## Problem requirements
Print the entire listing below word for word, excluding its pictures.

•••••

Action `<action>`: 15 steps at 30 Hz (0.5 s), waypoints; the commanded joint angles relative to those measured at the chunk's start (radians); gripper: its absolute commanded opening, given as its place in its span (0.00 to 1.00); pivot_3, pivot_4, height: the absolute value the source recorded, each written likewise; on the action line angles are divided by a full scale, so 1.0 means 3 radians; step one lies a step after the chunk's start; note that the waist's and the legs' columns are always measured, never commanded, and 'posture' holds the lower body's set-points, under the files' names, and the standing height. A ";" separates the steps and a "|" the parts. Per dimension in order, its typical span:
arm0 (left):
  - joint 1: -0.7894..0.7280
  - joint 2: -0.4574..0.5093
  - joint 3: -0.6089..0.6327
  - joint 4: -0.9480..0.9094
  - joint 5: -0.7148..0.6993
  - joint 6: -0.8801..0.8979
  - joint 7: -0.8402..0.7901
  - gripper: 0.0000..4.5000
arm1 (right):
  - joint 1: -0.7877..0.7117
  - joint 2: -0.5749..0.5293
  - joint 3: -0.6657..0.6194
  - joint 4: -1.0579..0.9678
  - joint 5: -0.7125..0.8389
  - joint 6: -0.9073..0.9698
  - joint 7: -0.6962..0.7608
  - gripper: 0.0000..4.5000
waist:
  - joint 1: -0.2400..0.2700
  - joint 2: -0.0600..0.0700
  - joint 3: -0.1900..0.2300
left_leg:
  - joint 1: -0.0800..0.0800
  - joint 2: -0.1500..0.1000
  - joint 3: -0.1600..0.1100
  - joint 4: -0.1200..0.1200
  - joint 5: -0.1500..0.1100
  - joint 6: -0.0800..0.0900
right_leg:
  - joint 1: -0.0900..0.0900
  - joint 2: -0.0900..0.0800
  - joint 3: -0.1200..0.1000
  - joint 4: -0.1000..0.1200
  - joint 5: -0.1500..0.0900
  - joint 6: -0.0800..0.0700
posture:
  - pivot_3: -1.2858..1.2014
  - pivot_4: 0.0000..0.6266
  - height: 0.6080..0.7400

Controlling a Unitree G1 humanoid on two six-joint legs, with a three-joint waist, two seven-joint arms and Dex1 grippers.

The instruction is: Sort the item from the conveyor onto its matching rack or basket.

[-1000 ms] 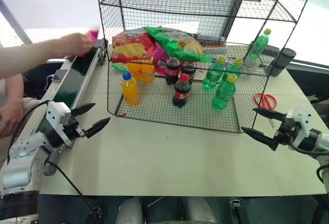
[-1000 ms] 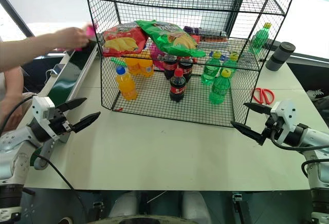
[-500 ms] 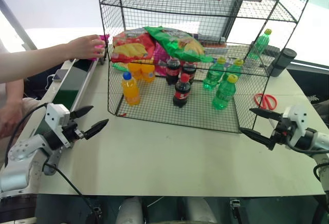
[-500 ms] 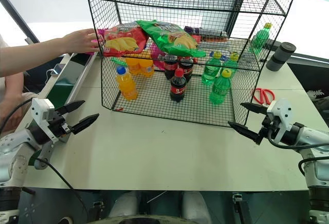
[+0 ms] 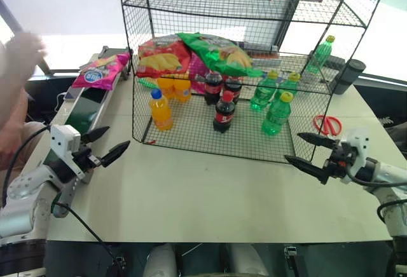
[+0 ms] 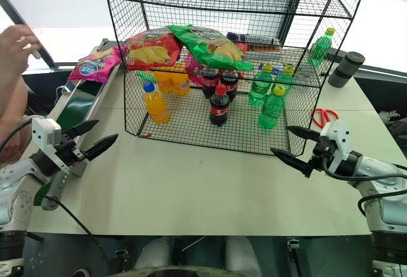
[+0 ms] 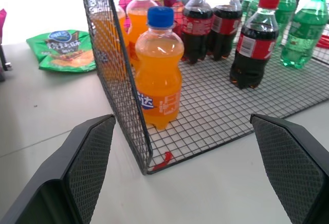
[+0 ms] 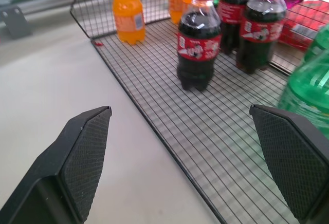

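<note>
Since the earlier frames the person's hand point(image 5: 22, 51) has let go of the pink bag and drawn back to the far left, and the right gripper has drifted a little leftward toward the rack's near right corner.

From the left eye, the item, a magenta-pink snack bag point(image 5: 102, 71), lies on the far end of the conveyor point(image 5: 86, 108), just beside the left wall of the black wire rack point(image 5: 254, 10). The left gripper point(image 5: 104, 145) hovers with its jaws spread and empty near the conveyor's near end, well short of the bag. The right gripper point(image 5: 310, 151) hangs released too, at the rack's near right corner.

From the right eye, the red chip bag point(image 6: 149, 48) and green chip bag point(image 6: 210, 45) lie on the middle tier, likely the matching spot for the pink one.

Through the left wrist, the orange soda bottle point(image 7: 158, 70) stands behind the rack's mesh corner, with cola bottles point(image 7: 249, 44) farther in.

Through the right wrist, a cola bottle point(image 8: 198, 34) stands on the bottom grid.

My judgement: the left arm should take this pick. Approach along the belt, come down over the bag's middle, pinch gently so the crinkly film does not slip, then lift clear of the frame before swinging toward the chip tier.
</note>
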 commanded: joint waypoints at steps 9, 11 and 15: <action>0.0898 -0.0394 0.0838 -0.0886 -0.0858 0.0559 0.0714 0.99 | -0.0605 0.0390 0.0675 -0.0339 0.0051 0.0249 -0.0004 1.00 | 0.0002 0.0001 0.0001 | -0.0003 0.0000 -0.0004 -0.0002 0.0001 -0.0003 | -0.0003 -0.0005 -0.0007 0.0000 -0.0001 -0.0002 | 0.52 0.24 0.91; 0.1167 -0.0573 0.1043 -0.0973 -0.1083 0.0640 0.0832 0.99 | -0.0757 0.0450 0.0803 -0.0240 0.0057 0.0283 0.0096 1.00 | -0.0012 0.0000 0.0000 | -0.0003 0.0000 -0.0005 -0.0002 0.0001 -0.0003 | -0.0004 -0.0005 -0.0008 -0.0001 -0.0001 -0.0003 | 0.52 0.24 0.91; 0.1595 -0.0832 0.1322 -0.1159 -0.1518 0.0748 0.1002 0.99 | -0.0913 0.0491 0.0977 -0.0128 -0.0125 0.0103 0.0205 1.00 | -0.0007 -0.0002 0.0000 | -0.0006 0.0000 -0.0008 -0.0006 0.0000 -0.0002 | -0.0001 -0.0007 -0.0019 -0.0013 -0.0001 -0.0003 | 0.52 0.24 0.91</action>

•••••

## Written response
Action `<action>`: 15 steps at 30 Hz (0.5 s), waypoints; the commanded joint angles relative to those measured at the chunk's start (radians); gripper: its absolute commanded opening, given as its place in its span (0.00 to 1.00); pivot_3, pivot_4, height: the absolute value the source recorded, each written likewise; on the action line angles are divided by a full scale, so 1.0 means 3 radians; step one lies a step after the chunk's start; note that the waist's and the legs' columns are always measured, never commanded, and 'posture' holds the lower body's set-points, under the files' names, and the standing height. A ";" separates the steps and a "|" the parts. Per dimension in order, its typical span:
arm0 (left):
  - joint 1: -0.7894..0.7280
  - joint 2: -0.4574..0.5093
  - joint 3: -0.6089..0.6327
  - joint 4: -0.9480..0.9094
  - joint 5: -0.7148..0.6993
  - joint 6: -0.8801..0.8979
  - joint 7: -0.8402..0.7901
  - gripper: 0.0000..4.5000
arm1 (right):
  - joint 1: -0.7877..0.7117
  - joint 2: -0.5749..0.5293
  - joint 3: -0.6657..0.6194
  - joint 4: -1.0579..0.9678
  - joint 5: -0.7125..0.8389
  - joint 6: -0.9073..0.9698
  - joint 7: -0.6962..0.7608
  - gripper: 0.0000..4.5000
waist:
  - joint 1: -0.2400..0.2700
  - joint 2: -0.0600..0.0700
  - joint 3: -0.1900..0.2300
left_leg:
  - joint 1: -0.0800..0.0800
  - joint 2: -0.1500..0.1000
  - joint 3: -0.1600..0.1100
  - joint 4: -0.1200..0.1200
  - joint 5: -0.1500..0.1100
  - joint 6: -0.0800..0.0900
right_leg:
  - joint 1: -0.0900..0.0900
  - joint 2: -0.0900..0.0800
  - joint 3: -0.1200..0.1000
  - joint 4: -0.1000..0.1200
  - joint 5: -0.1500..0.0900
  - joint 6: -0.0800..0.0700
posture:
  - pivot_3: -1.2858..1.2014
  - pivot_4: 0.0000..0.6266
  - height: 0.6080..0.7400

Controlling a Unitree G1 humanoid on two six-joint legs, with a three-joint waist, two seven-joint arms and Dex1 grippers.

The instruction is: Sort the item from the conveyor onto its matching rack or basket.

[-1000 ms] 
[-1000 ms] 
[-500 ms] 
[-500 ms] 
[+0 ms] 
[+0 ms] 
[+0 ms] 
[+0 ms] 

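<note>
Since the earlier frames the person's hand point(image 5: 22, 51) has let go of the pink bag and drawn back to the far left, and the right gripper has drifted a little leftward toward the rack's near right corner.

From the left eye, the item, a magenta-pink snack bag point(image 5: 102, 71), lies on the far end of the conveyor point(image 5: 86, 108), just beside the left wall of the black wire rack point(image 5: 254, 10). The left gripper point(image 5: 104, 145) hovers with its jaws spread and empty near the conveyor's near end, well short of the bag. The right gripper point(image 5: 310, 151) hangs released too, at the rack's near right corner.

From the right eye, the red chip bag point(image 6: 149, 48) and green chip bag point(image 6: 210, 45) lie on the middle tier, likely the matching spot for the pink one.

Through the left wrist, the orange soda bottle point(image 7: 158, 70) stands behind the rack's mesh corner, with cola bottles point(image 7: 249, 44) farther in.

Through the right wrist, a cola bottle point(image 8: 198, 34) stands on the bottom grid.

My judgement: the left arm should take this pick. Approach along the belt, come down over the bag's middle, pinch gently so the crinkly film does not slip, then lift clear of the frame before swinging toward the chip tier.
</note>
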 commanded: joint waypoints at steps 9, 11 and 15: <action>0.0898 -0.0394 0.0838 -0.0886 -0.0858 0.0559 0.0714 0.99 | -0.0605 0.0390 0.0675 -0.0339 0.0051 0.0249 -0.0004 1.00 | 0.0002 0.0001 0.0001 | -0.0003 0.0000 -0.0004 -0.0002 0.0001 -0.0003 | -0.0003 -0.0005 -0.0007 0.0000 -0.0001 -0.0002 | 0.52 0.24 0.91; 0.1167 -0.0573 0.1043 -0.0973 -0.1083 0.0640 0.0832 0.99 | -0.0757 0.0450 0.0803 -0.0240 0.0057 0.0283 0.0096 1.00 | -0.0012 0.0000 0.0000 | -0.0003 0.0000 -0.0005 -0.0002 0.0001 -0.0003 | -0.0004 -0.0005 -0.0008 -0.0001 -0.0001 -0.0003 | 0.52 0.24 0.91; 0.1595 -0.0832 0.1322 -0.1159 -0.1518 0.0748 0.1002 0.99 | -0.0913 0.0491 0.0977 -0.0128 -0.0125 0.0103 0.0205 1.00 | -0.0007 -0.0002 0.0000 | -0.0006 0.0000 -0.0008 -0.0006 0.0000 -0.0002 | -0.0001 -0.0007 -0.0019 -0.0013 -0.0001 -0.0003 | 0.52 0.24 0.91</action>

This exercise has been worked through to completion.